> [ACTION ITEM]:
Set out exactly, line by line, the stretch of data below that begins at the line containing "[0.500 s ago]" and ends at the line containing "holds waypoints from", with both ends kept.

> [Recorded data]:
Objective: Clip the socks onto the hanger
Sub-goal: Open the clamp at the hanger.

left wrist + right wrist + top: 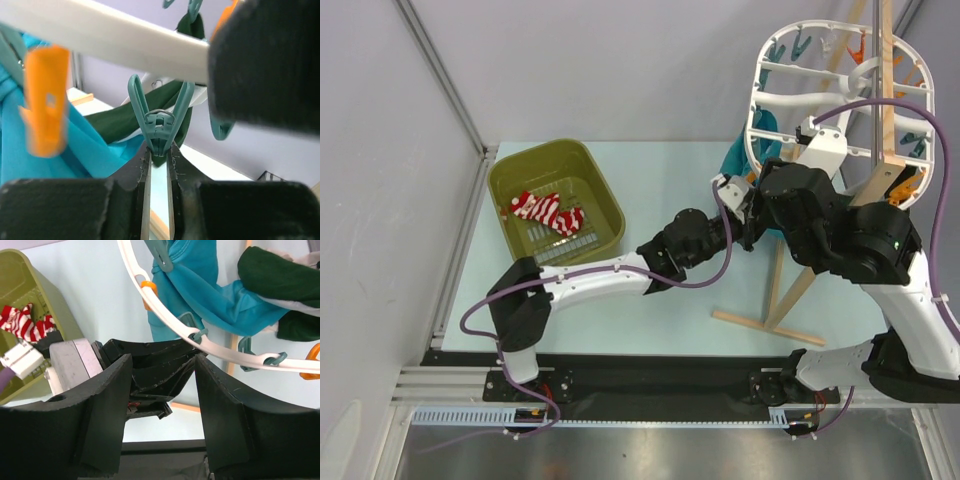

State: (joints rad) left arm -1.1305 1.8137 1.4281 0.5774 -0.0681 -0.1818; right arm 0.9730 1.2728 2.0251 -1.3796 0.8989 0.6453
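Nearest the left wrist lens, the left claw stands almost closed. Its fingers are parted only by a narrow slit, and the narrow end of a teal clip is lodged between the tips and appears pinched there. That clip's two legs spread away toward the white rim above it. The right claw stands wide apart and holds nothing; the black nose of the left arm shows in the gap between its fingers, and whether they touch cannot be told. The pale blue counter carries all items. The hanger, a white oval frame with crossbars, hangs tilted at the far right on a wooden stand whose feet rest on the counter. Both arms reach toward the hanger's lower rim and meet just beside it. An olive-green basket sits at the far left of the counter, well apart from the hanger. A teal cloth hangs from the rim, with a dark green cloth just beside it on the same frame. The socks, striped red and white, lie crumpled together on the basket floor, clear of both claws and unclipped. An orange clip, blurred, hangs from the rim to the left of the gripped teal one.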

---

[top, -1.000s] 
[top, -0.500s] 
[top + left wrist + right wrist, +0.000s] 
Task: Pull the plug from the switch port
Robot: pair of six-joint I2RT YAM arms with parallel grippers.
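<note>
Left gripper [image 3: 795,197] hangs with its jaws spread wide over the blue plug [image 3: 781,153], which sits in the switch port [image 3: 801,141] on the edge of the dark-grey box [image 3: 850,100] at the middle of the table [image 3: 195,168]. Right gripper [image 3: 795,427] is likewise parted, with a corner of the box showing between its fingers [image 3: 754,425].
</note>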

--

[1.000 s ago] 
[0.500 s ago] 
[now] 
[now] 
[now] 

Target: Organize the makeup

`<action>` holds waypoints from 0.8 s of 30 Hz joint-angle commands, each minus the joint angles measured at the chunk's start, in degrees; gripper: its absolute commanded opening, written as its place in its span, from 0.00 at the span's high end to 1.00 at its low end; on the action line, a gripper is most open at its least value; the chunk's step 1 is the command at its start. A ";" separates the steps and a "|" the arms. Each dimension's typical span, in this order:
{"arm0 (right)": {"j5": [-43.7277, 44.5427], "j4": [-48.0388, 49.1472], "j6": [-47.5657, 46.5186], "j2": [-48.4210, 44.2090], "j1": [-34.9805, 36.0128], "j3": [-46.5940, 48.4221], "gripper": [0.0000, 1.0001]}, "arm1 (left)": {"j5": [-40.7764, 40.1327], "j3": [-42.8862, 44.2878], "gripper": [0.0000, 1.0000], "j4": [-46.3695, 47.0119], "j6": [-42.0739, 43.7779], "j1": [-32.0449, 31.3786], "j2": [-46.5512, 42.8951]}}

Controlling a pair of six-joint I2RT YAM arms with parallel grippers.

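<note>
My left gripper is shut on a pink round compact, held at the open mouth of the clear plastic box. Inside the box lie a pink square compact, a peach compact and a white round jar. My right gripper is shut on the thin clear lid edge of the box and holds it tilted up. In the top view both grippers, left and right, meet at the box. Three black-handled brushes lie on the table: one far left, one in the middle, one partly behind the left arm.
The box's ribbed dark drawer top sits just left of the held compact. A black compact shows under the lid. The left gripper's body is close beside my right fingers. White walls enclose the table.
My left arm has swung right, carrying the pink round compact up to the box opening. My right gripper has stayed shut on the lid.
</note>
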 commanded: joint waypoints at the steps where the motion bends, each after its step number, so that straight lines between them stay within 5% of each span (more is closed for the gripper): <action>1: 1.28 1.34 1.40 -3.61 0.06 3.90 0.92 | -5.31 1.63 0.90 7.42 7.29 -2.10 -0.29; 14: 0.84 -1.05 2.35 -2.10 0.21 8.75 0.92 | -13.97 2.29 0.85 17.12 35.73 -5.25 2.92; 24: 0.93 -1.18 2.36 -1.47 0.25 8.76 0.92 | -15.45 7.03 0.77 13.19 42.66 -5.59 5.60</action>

> [ANSWER AREA]:
[0.500 s ago] 
[now] 
[now] 
[now] 

Target: Organize the makeup

`<action>` holds waypoints from 0.8 s of 30 Hz joint-angle commands, each minus the joint angles measured at the chunk's start, in degrees; gripper: its absolute commanded opening, written as its place in its span, from 0.00 at the span's high end to 1.00 at its low end; on the action line, a gripper is most open at its least value; the chunk's step 1 is the command at its start. A ";" separates the steps and a "|" the arms. Each dimension's typical span, in this order:

There is no additional output for this exercise.